═══ Source data
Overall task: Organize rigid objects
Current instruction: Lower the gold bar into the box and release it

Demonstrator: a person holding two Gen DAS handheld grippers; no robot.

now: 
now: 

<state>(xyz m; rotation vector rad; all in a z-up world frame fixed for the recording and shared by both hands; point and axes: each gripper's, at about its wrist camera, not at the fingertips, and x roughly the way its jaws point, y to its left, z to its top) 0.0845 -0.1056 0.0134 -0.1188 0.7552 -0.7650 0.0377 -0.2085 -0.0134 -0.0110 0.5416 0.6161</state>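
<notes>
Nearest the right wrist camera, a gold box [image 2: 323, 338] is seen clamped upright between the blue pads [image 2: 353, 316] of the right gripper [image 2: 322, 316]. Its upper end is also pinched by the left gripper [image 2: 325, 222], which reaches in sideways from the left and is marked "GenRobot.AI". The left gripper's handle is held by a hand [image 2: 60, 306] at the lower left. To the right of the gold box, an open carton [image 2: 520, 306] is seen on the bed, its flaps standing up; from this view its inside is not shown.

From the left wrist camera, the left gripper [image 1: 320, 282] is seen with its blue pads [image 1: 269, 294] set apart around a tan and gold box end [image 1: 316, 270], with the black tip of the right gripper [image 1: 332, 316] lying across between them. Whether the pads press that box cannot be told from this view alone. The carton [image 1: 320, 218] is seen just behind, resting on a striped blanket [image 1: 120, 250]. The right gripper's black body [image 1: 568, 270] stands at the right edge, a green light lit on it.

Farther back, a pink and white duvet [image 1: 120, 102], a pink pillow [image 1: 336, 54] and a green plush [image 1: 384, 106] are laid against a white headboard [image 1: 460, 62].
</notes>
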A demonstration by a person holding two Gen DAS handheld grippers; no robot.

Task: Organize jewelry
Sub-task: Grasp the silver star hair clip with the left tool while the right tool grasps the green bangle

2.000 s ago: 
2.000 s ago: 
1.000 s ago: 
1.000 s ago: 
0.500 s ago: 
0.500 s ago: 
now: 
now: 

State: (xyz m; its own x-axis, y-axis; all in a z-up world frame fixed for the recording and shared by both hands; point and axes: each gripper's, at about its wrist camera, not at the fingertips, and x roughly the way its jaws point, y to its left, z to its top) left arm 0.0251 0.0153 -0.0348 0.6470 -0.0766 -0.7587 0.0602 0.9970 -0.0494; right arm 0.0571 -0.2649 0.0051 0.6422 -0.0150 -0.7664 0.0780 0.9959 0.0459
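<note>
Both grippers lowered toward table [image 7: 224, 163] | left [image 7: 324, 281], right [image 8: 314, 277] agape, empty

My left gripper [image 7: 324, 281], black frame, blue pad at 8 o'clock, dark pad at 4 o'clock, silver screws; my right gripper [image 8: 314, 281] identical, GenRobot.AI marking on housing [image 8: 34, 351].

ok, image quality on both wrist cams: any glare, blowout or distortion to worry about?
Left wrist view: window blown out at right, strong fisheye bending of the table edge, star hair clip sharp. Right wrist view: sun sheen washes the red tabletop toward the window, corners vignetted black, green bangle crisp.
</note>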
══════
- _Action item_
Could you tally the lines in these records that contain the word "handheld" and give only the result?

- _Exercise answer_
2